Era el sábado el día para salir, sobre todo para abordar su noche con todo entusiasmo. Se salía a comer, al casino, a bailar, al cine, a ver los espectáculos que estaban en cartelera en los teatros mendocinos o en los bares que los ofrecían con todo interés. Interés monetario, se sabe. Uno, en el sábado, se preparaba mentalmente todo el día para estar listo, preparado, al llegar la noche. La noche de los sábados era un desparramo de distracción por numerosos lugares de nuestra ciudad. Uno se bañaba y todo, preparaba sus mejores pilchas y, a una hora determinada, encaraba hacia el lugar elegido. Era lo normal, lo que hacíamos todos a la hora de sacarle provecho al sábado.
Ahora el sábado es un día de confinamiento más, otro día de estar encerrado a partir de las 19 y a mirar todo desde adentro. La noche de Mendoza se transformó en un desierto y sólo falta que pasen rodando esos yuyos propios de cuando sopla el viento en el Lejano Oeste.
No hay forma de distraerse, porque lo buscado era la otra gente, era estar en comunión con personas que no conocíamos, pero en el mismo lugar, disfrutando de lo que ese lugar ofrecía: humoristas, músicos, teatro o, simplemente, música para mover el esqueleto.
El sábado ha perdido su prestancia de sábado y todo aparece oscuro y cerrado, sin la menor oferta, sin ofertas. Entonces la ciudad se ve envuelta en sombras que no dicen nada, las calles están vacías de autos, y encontrar a alguien es un albur.
Cómo ha cambiado todo: el sábado, el querido sábado, ahora pasa como un día más. Es más, pasa como uno de los días más pesados de la semana, porque uno sabe que es el momento de la distención, de la algarabía, del jolgorio, y ahora esta amortajado de impedimentos, nada se puede hacer, a ningún lugar se puede recurrir.
Nos va a costar retomar la prestancia del sábado cuando todo esto pase, volver a pensar, volver a prepararnos, volver a bañarnos.

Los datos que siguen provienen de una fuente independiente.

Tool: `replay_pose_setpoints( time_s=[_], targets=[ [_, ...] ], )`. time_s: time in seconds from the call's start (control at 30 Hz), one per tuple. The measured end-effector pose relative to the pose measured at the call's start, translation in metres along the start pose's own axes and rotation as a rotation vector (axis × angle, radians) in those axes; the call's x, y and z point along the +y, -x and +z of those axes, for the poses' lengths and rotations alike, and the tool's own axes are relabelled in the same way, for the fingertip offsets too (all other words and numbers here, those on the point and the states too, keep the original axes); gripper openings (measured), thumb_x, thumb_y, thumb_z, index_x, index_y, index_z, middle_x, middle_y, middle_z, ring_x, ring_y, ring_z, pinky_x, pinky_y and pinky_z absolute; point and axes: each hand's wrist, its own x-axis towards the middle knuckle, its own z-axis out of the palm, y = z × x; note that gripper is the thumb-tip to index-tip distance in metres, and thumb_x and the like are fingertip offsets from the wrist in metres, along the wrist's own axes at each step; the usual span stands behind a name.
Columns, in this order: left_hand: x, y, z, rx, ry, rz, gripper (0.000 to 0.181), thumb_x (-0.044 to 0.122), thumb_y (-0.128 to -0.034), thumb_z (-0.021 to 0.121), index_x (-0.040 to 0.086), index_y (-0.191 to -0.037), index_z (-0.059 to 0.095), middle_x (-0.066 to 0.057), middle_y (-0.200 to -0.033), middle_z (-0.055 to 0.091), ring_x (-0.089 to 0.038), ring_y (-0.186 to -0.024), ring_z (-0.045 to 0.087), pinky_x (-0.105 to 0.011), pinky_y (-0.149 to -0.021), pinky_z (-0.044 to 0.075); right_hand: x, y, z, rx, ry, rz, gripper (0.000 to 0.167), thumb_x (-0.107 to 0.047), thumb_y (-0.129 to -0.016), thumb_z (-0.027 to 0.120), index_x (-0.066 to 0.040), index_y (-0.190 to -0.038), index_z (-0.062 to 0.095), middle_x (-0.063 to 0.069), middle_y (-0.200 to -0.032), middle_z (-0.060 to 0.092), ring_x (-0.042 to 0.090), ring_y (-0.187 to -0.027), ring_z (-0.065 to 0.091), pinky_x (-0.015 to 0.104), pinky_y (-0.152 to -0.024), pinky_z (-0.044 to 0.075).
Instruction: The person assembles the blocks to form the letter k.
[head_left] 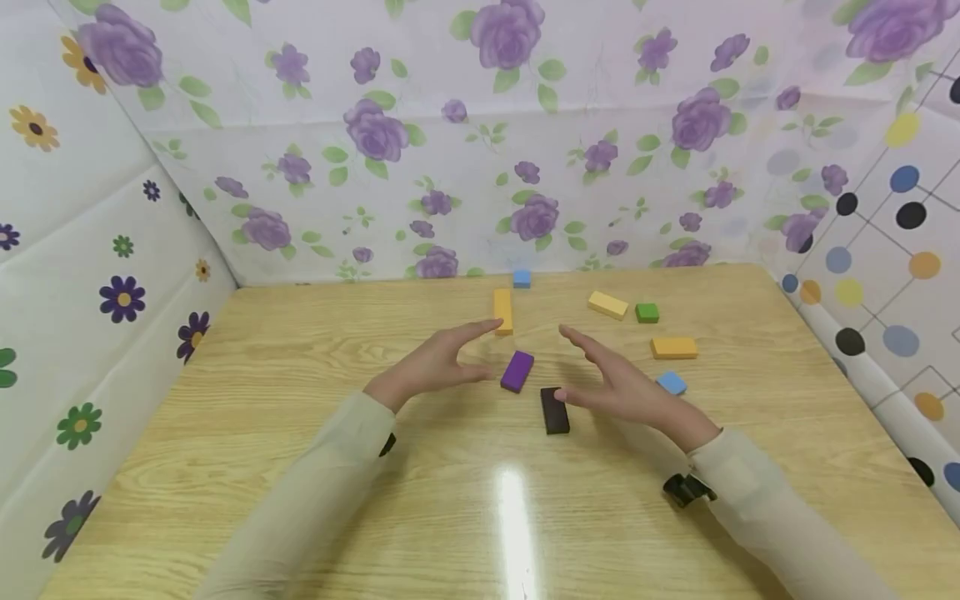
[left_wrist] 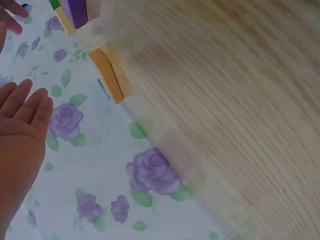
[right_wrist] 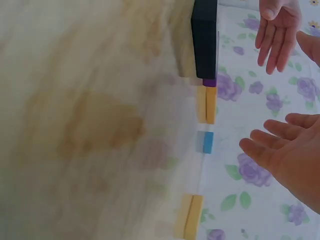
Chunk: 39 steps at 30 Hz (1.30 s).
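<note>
My left hand [head_left: 444, 360] hovers over the table with fingers extended and nothing in it. Facing it, my right hand [head_left: 618, 385] is also spread and holds nothing. Between the two lies a purple block [head_left: 517, 372], tilted slightly on the wood. A black block [head_left: 555, 412] rests nearer to me, just under my right thumb in the head view. Beyond the left fingertips stands a long orange block [head_left: 503, 308], its near end partly overlapped by them. In the right wrist view the black block [right_wrist: 205, 40] looms large, with the orange block [right_wrist: 211, 105] farther off.
At the back edge sits a small blue block [head_left: 522, 279]. On the right are a pale yellow block [head_left: 608, 305], a green block [head_left: 647, 313], another orange block [head_left: 674, 348] and a second blue block [head_left: 671, 383]. Patterned cloth [head_left: 450, 167] walls the table [head_left: 300, 333] on three sides.
</note>
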Motion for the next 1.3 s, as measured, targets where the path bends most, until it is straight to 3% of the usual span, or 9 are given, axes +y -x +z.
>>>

Todo eso ha quedado en el país del olvido y no podemos hacer más que quedarnos detrás de los cristales, viendo cómo la noche se devora a la noche.
Peor debe de ser en Buenos Aires, porque un sábado allí era un despilfarro de movimiento. Si hasta Chico Novarro le dedicó una canción que habla sobre el tema y se llama “Un sábado más”.
Ahora es como un lunes, como un miércoles, como un día cualquiera de la semana, porque los días tienen parecidas características y nada hay que altere esa monotonía.
Nos quedamos en casa a ver una película, nos ponemos a jugar a la generala en la mesa del living, nos chuceamos con palabras cuando encontramos un espacio para ella en toda la enormidad del silencio.
Es sábado, pero es un sábado distinto, apagado, sin fuerzas, sin tentaciones: un sábado para acostarse temprano y tratar de recuperar con el sueño, las ganas perdidas, mientras andamos por la casa.
Ya llevamos medio año de esta situación y nada nos dice que vaya a cambiar pronto. Seguiremos, entonces, con el sábado marchito y las ganas en el freezer, seguiremos siendo habitantes de la puerta hacia adentro y alejados de todo aquello preparado para la fiesta.
Es sábado, pero no lo parece. Parece un día de duelo por algo. A lo mejor, por nuestro ánimo.